======== Data for review

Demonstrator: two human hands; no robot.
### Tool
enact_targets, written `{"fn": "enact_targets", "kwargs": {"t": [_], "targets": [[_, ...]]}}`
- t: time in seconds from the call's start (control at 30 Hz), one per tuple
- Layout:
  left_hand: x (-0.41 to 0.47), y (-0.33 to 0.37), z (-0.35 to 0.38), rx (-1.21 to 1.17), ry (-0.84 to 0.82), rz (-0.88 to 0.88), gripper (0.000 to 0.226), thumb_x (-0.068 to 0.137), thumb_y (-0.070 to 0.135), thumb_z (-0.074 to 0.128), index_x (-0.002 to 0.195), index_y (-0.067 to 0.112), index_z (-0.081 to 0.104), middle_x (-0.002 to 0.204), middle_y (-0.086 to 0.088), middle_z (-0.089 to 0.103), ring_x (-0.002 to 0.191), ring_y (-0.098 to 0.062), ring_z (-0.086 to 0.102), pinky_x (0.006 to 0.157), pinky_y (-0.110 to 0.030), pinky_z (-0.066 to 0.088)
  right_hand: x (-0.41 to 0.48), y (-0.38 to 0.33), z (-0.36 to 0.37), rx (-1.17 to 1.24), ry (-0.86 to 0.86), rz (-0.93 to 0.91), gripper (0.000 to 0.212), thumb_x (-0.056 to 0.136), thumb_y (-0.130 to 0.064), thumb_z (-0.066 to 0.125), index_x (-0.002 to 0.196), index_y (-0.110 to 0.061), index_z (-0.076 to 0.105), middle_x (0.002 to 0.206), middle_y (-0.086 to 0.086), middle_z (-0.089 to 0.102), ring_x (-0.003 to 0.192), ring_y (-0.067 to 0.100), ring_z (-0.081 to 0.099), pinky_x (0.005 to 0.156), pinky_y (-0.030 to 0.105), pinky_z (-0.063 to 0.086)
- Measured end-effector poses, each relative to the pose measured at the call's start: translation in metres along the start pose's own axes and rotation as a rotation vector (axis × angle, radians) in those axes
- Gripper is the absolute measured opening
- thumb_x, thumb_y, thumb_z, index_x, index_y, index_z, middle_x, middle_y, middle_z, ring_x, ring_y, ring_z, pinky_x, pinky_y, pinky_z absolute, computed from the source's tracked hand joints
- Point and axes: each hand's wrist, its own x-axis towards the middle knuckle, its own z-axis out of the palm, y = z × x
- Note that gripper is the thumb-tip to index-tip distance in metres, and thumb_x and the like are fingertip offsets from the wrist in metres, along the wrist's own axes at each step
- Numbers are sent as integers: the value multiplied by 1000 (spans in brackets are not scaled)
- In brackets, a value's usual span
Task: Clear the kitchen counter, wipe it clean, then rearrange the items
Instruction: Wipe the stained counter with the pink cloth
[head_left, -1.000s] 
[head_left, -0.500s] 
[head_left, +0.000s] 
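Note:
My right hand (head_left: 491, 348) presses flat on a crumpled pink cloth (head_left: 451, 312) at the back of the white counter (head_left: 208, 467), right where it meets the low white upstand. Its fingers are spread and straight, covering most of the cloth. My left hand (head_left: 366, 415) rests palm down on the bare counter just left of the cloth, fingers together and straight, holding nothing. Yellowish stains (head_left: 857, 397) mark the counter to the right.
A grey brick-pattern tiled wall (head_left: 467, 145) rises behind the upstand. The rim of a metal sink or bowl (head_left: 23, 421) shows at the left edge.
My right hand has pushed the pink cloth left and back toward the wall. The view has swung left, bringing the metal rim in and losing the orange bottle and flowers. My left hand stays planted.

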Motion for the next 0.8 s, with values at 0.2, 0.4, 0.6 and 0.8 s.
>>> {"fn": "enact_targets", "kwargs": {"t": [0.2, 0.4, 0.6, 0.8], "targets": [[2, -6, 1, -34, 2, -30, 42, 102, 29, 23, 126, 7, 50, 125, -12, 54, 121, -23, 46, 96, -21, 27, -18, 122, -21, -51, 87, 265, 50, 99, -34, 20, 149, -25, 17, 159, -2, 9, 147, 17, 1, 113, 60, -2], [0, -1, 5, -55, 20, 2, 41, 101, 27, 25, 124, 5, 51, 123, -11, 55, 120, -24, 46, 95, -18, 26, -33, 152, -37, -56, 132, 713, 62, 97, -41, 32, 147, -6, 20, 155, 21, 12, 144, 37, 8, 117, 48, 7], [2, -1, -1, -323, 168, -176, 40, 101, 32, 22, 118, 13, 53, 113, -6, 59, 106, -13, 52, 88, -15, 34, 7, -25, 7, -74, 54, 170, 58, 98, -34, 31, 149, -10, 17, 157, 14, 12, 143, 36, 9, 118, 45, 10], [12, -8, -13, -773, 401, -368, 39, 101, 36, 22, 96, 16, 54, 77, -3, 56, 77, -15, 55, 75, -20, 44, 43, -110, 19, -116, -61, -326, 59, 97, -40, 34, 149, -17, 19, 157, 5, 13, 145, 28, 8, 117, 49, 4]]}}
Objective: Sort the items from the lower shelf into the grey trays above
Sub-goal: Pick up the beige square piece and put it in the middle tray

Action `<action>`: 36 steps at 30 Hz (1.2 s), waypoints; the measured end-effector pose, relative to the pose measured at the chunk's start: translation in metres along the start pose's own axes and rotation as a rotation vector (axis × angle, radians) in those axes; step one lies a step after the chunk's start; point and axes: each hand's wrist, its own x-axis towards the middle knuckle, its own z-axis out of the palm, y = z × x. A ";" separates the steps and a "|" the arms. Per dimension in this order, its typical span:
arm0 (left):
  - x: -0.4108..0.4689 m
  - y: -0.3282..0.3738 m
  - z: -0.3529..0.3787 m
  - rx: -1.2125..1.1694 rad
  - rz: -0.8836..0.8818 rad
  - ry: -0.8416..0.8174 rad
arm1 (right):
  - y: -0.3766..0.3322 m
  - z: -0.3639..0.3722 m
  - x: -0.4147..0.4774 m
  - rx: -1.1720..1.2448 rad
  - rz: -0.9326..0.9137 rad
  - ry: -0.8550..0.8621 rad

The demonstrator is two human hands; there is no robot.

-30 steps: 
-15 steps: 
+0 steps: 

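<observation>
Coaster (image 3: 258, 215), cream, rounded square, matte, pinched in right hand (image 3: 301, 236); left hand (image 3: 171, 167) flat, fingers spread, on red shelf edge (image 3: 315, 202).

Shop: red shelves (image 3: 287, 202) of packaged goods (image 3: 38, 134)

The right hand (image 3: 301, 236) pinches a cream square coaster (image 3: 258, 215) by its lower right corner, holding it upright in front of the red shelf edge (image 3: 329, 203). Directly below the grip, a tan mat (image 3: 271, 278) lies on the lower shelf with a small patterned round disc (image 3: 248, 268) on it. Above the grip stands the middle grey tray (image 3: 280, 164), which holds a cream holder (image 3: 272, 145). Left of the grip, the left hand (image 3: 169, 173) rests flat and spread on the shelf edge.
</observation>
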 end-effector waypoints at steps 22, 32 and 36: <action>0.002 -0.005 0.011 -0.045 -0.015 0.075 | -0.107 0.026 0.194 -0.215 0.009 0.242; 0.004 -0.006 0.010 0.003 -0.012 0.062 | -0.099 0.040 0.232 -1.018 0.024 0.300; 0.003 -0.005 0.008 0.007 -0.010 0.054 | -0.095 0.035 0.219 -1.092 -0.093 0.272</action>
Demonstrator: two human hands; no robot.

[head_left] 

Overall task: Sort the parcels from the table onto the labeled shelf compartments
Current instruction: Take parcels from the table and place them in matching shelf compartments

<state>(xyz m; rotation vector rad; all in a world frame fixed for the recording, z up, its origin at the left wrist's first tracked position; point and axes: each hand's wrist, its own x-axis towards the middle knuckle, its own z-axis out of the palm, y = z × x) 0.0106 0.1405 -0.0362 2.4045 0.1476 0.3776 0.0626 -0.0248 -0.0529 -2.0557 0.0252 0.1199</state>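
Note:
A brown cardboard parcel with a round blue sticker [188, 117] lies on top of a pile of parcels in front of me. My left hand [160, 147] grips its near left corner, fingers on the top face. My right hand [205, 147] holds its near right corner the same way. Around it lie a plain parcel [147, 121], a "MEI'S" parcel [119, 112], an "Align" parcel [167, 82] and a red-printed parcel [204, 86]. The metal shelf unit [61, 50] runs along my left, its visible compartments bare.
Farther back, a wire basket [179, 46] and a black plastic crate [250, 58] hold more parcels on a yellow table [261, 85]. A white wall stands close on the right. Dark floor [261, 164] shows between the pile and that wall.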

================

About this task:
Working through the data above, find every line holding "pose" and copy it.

Your solution:
- Measured end-effector poses, each relative to the pose measured at the call's start: translation in metres along the start pose's own axes and rotation as a rotation vector (axis × angle, radians) in those axes
Action `<action>`: 36 steps at 30 Hz (1.2 s), waypoints; the measured end-effector pose, relative to the pose measured at the chunk's start: translation in metres along the start pose's own axes and rotation as a rotation vector (axis × angle, radians) in those axes; step one lies a step after the chunk's start; point and axes: each hand's wrist, its own x-axis towards the middle knuckle, its own z-axis out of the palm, y = z × x. A ";" separates the steps and a "|" the arms. Per dimension in this order, its typical span:

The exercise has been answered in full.